Ms Johnston said of her military job: “I loved my job and when this happened I was devastated.
“And not only that, but being a mum, as a female’s perspective, a mum’s job is to look after kids, nurture kids, but teach the kids.
“When you’ve got an injury, or again, a medical condition, and that’s taken away from you, what do you do?
“You’re nothing, you’re useless, you’re not needed. And I did feel like a spectator, rather than a parent, because I couldn’t look after myself let alone look after my kids.
“There’s so much guilt that comes with that. And again, going back to the reasoning behind doing the Invictus Games was to show my children that no matter what happens in life you pick yourself up, you can achieve what you want to achieve.”
Her children are Ethan, nine, Charlie, 10 and Adam, 15.
After her amputation she said she swapped CPRS for amputation problems.
“And the anxiety of going out, I was a hermit, I didn’t want to go out, people were staring, and it made me feel really uncomfortable.
“And it wasn’t until I was at home and the boys were saying ‘Mum come and play with me, can we play catch? Can we play in the garden?’
“And I was like ‘No I can’t, I can’t’ and I felt awful. I felt guilty that they were missing out because of me not being able to do it,” she said.
Ms Johnston said she felt she needed to show her children that no matter what happens you can do something about it, so she joined a gym and her first class was an elderly aerobics class.
“The ladies were very lovely and they made me very welcome. And I found out I could do it. It felt great.
“I was like ‘Yeah I can do this’. And after a few weeks I was like ‘I need more’. So I did body pump and then I did spinning and I’ve done all sorts, and I felt amazing and it got me out of the house and it got me back into being active and I could play with the kids.”
She said it was around about this time she received an email about the Invictus Games, and she felt she had really just learned to walk and wondered what she would be able to do.
Ms Johnston put her name down and a few months later received an email saying she had been chosen.
She said it is not about what you can do, but is about putting yourself back out there.
“Being in the Invictus Games with so many similar people in similar situations, like-minded thinking – it’s been amazing.
“It’s so inspirational, speaking to everybody around here and everybody supports each other,” she said.
Ms Johnston, who is sporting Team UK and Invictus themed polish on her nails, said that just getting on the starting line is a huge achievement for some people.
“Putting yourself out there is a scary thing after something that’s been life-changing,” she said.
Talking about the moment she hugged Harry and Meghan, Ms Johnston said: “It was as I was walking out they were just leaving and he went to shake my hand again and I was like ‘Come on Harry I’m a hugger’.
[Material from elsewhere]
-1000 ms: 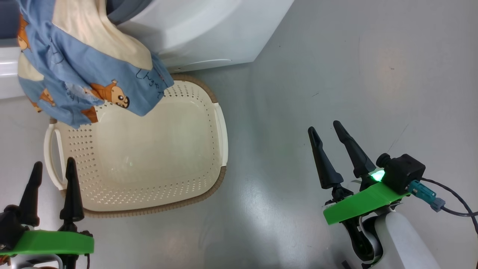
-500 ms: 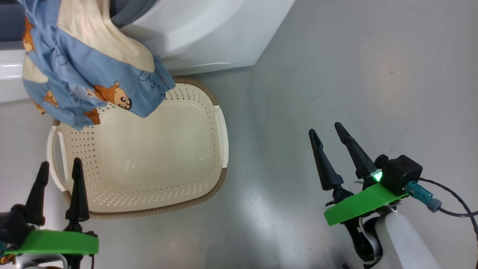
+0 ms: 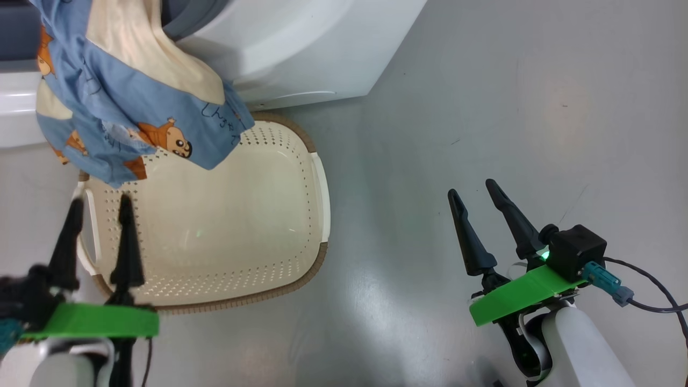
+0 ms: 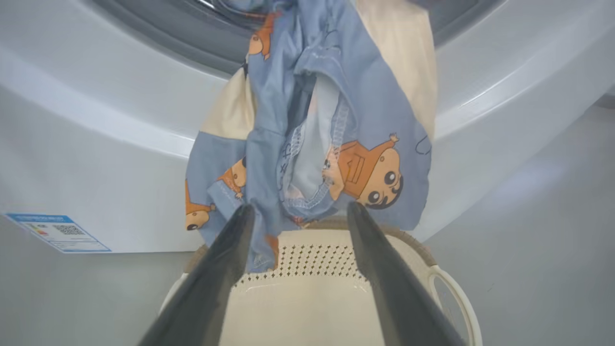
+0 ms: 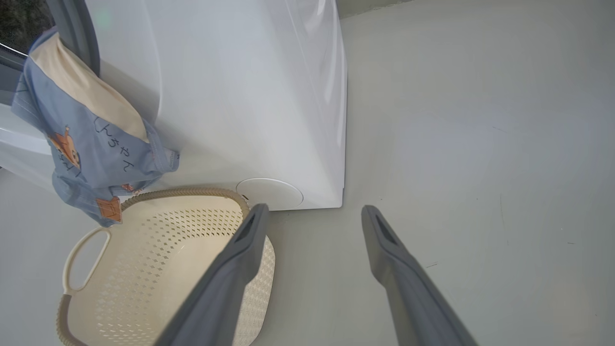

“And he gave me a hug, and Meghan gave me a hug.”
Ms Johnston said Harry is “such a sound guy”, adding that he is “one of the lads”.
She said: “He’s got that kind of banter with everybody, but it’s a side you don’t generally see because obviously he’s a royal.”
Harry founded the Invictus Games to aid the rehabilitation of injured or sick military personnel and veterans from across the globe, by giving them the challenge of competing in sporting events similar to the Paralympics.
Some 150 friends and family have joined competitors in The Hague to cheer on Team UK, supported by the Royal British Legion.
Harry and Meghan made their first public appearance together in Europe since quitting as senior working royals more than two years ago when they attended a reception at the games on Friday.
A camera crew filming for a Netflix documentary called Heart Of Invictus – a series from Harry and Meghan’s Archewell Productions following people competing at the event – has been seen close to the couple since they arrived at the games.
And on both Saturday and Sunday, a drone could be seen hovering above events that the couple were at.
The pair signed a multimillion-pound deal with streaming giant Netflix in 2020.
It is expected that Harry will be in The Hague until the games close on Friday, while Meghan is understood to be flying back to the US ahead of him.